Diane, I’m definitely not an advocate for for-profit schools. Thanks for the reply.
You make a lot of sense. This anti-InBloom movement of misinformation by a disingenuous woman is frightening to watch. The followers of this ‘heroine” should do more homework.
So much FUD is spread by those who ulterior motives. The docs are fully available and show that the data is encrypted. The Districts control to what extent teachers,parents,students can see and do within various applications. The entire source code for the project is public and anyone can take a look and see that nothing malicious is going on.
” We were the first advocacy group in the nation to sound the alarm about inBloom’s plan to create a multi-state database to be stored on a vulnerable data cloud run by Amazon.com with an operating system built by Rupert Murdoch’s Amplify. The explicit goal of inBloom was to package this information in an easily digestible form and offer it up to data-mining vendors without parental consent.”
AWS provides far better security than your average state or district can provide. Part of this is because AWS has such a large customer base that they have the resources to implement technologies that are far out of reach for the average district.
AWS is pretty transparent about this as well. Take a look at http://awsmedia.s3.amazonaws.com/pdf/AWS_Security_Whitepaper.pdf
Amplify did not build an “Operating System” they developed the code which runs on top of an operating system. This code is completely public. https://github.com/inbloom/secure-data-service
The design of the system does not allow data mining to occur and this is clearly not the stated goal of inBloom.
I don’t think anyone would argue that class size is important. In fact, I suspect that I was in high school far more recently than anyone else reading this. I can say with certainty that the inBloom platform could have made a huge impact in our classrooms.
I think that some of the people who are so quick to jump the gun and assume inBloom and similar companies are out to get them, and sell their student data should take the time to actually reach out to inBloom. I imagine they would have no problems having an honest discussion with those that have concerns.

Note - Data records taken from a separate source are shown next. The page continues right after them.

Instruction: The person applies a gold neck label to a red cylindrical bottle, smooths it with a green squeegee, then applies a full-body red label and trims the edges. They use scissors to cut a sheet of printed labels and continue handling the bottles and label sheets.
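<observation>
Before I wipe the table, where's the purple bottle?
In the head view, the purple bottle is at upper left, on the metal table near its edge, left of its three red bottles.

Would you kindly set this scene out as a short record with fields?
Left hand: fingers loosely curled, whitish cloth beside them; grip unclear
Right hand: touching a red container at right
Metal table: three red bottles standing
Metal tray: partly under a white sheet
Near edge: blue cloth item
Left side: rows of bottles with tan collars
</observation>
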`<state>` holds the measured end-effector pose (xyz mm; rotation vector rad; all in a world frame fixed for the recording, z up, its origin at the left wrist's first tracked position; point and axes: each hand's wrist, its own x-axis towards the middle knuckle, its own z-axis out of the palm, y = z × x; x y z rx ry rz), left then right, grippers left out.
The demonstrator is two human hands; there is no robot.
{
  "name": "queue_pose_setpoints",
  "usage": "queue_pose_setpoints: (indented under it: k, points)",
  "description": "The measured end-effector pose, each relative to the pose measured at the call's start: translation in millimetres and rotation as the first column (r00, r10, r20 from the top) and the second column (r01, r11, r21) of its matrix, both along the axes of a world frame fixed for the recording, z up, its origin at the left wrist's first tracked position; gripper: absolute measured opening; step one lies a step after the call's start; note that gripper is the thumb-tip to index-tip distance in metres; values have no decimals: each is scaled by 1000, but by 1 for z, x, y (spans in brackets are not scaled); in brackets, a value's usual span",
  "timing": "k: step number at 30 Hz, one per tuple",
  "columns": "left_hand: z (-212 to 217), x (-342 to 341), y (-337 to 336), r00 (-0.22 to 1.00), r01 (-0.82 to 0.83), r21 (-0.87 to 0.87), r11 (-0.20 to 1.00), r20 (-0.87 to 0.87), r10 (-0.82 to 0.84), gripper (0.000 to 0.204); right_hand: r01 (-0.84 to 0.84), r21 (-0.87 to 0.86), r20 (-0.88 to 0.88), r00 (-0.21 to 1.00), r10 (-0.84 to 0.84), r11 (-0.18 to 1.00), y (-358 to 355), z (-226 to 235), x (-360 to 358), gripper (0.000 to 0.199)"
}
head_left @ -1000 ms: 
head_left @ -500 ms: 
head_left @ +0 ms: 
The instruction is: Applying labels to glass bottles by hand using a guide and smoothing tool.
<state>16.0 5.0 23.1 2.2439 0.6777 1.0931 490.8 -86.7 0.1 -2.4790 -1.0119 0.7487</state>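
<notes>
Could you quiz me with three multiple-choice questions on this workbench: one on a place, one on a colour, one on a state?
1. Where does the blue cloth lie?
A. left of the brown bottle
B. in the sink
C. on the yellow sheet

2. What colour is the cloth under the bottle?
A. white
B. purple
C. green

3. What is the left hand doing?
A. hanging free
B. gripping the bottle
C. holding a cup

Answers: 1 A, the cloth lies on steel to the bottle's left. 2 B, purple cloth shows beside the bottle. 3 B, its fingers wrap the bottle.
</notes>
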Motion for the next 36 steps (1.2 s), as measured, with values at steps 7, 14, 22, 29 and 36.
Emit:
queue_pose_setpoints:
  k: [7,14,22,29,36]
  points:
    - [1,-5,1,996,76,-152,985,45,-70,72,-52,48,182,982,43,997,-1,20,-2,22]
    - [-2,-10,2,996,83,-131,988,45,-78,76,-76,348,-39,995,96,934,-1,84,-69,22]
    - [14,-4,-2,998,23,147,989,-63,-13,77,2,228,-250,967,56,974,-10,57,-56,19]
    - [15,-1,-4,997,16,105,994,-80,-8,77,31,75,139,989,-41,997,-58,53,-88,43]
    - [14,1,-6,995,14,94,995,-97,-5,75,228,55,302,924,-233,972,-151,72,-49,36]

Thanks for sharing this information.
inBloom’s CTO Garrett Suhm @gsuhm tweets & has said he is available to answer questions. I’ve been RTing his answers.
Other tech people have joined the conversation. I’m loving it because it’s new to me & not even close to what I’ve been reading and hearing. I always like learning more about data security. @funnymonkey has also been amazingly generous w his time & patient.
IMO? Good stuff. yay.
Another aspect of this Federal takeover of a what should be a state and local issue is the message these lessons plans carry.

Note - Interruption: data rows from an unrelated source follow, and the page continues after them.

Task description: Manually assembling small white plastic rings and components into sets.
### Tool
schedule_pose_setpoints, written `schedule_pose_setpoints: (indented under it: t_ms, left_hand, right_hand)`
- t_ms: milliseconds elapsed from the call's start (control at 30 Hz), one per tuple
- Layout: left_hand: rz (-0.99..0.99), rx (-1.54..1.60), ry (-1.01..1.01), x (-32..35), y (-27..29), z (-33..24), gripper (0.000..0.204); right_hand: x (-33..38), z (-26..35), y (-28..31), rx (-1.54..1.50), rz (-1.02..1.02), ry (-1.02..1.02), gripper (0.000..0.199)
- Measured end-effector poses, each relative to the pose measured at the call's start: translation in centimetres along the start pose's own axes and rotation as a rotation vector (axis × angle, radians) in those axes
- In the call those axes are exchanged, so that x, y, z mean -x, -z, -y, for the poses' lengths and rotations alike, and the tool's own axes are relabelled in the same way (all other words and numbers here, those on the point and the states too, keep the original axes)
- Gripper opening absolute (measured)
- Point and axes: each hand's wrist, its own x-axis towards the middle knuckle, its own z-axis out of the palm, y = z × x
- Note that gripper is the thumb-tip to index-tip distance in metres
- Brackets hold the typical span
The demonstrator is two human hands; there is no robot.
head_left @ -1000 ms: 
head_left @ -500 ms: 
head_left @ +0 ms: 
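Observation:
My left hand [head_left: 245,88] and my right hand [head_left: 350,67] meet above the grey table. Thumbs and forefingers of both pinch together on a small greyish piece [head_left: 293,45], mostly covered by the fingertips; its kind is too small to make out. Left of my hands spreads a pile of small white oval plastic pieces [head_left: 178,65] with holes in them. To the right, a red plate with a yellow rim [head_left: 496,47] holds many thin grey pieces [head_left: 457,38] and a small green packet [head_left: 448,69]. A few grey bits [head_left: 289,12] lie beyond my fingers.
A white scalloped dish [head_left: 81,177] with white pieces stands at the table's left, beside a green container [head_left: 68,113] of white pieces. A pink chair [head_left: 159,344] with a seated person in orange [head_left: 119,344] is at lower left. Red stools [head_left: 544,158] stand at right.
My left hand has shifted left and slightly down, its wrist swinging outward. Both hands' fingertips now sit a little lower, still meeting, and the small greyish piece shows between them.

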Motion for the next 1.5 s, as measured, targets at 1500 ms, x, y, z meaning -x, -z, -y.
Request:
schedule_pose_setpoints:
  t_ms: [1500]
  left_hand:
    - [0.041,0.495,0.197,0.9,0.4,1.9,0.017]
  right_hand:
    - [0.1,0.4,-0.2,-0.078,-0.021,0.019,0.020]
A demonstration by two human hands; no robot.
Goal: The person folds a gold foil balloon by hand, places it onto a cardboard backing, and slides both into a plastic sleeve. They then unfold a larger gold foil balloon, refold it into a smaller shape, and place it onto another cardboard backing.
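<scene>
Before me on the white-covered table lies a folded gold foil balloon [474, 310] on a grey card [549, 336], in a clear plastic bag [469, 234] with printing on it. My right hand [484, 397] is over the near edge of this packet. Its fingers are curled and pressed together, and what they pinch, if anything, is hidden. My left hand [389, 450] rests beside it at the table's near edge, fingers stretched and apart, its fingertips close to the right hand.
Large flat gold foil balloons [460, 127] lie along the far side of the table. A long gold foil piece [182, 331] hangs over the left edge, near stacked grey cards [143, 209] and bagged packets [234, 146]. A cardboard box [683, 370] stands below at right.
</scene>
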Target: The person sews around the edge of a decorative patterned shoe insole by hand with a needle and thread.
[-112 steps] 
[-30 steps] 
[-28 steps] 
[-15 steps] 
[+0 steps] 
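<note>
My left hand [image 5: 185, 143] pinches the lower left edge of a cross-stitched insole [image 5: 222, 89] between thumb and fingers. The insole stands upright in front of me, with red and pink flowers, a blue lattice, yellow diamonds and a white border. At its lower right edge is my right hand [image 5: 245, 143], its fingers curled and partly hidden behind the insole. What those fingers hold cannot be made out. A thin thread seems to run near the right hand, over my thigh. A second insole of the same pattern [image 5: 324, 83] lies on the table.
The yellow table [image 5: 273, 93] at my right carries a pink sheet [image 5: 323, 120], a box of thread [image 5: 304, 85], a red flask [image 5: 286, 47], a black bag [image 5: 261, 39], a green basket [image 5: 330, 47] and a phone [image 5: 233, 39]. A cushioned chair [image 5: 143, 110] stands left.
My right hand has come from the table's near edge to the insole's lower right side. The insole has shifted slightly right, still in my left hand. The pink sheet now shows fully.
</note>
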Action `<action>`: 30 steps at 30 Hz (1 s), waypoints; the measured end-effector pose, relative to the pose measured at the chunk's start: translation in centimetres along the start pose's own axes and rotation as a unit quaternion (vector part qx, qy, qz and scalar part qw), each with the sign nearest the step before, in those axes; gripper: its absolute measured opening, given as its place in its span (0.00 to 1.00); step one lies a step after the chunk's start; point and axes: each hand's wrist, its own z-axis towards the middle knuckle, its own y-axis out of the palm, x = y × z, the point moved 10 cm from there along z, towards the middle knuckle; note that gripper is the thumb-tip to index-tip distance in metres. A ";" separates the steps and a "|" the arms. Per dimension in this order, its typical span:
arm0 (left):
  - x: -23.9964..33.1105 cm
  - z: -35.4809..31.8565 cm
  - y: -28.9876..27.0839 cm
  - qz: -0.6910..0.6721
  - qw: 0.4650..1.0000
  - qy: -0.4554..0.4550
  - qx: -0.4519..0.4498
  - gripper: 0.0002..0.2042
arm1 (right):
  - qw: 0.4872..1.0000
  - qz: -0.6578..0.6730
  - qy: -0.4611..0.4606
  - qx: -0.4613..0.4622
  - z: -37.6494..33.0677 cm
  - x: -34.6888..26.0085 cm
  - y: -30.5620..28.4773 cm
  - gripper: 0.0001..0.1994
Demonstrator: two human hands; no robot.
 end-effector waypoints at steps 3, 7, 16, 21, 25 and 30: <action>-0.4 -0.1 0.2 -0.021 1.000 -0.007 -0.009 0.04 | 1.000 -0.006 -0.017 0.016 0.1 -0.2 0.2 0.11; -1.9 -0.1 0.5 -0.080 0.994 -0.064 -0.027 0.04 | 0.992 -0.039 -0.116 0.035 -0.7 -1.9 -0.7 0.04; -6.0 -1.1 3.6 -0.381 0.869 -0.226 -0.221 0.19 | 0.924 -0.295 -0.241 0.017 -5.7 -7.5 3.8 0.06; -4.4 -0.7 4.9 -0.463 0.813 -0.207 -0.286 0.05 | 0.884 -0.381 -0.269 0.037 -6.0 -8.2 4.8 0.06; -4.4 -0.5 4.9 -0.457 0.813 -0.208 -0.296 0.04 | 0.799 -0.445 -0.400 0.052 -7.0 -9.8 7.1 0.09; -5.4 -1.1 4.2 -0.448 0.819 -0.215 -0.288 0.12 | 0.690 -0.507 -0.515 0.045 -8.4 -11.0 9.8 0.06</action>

In NY state I am looking over a reading assignment that is as ridiculous as it is boring : an in-depth reading of the UN’s Universal Declaration of Human Rights….this assignment is for 5th graders.

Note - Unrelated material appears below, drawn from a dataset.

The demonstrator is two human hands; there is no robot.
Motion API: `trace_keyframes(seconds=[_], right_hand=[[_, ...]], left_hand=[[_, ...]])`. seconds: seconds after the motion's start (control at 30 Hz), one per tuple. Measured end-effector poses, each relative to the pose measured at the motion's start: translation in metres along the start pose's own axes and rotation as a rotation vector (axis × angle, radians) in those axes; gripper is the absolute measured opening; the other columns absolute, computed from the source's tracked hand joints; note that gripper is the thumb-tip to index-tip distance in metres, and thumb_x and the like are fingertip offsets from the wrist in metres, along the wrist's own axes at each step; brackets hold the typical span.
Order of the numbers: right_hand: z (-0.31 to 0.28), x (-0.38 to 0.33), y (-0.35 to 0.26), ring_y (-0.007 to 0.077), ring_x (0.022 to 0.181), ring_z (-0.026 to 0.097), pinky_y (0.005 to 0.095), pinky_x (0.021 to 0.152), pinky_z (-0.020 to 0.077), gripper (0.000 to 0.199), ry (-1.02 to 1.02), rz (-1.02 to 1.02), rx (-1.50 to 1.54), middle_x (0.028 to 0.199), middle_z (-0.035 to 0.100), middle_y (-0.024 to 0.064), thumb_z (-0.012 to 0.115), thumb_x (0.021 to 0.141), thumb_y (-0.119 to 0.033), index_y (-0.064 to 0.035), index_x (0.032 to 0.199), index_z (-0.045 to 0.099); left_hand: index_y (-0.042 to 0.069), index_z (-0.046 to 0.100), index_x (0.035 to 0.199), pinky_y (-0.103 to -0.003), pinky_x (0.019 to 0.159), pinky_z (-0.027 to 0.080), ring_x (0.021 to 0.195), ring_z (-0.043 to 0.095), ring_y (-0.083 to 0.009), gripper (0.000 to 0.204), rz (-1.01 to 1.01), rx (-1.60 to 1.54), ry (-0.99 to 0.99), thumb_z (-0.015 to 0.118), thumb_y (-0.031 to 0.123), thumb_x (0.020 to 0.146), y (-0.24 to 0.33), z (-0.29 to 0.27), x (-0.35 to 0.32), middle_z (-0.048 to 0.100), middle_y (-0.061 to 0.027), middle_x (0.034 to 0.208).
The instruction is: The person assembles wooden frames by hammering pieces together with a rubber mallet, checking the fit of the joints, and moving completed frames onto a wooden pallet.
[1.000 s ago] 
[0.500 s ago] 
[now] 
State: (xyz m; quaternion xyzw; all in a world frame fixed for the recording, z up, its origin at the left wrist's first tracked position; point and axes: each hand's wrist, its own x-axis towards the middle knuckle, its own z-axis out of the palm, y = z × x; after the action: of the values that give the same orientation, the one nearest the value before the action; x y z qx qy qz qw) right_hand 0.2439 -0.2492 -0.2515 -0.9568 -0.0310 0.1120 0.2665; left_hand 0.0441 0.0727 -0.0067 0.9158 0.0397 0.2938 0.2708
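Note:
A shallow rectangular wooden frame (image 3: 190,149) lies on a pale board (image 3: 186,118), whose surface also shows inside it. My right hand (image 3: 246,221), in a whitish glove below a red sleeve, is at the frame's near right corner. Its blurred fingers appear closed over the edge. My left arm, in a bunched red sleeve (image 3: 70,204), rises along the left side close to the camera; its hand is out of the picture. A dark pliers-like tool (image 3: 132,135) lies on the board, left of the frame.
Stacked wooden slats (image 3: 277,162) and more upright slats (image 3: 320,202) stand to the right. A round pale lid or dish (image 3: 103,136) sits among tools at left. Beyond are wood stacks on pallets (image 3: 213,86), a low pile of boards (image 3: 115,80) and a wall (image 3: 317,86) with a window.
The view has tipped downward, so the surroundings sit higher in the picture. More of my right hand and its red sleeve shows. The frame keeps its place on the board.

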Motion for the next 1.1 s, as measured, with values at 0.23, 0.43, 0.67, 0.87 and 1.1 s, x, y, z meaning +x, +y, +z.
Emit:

1. Shouldn’t a lesson be both challenging AND engaging?!
2. I personally do not want my child reading one thing from the only organization more dysfunctional than our own current government – the United Nations.
By the way, NY State’s ELA suggested reading list includes The Autobiography of Malcolm X and Communist Manifesto by Karl Marx. My point of mentioning these three things is that this Federal takeover has a very Socialistic message and education should not be politically motivated. I’m all for my children learning about Dr. King and his message of change through peaceful protest. Learning about two men whose more famous quotes are, “By any means necessary” and “The last Capitalist we hang will be the one that sells us the rope” is not my idea of a quality education.
Sam…. As I continue to say, the recommended reading list is one example of how the Common Core was not properly vetted. This list obviously did not have input from librarians or teachers who were familiar with the reading levels and interests of their students. None of those titles you mentioned is appropriate for 5th graders and would be better served as a part of a US history class taught to high school juniors (and not necessarily as required reading). The entire list needs to be chucked and rewritten. Even if it were a good list, it should be revised every few years to include some of the newer literature/nonfiction reading available.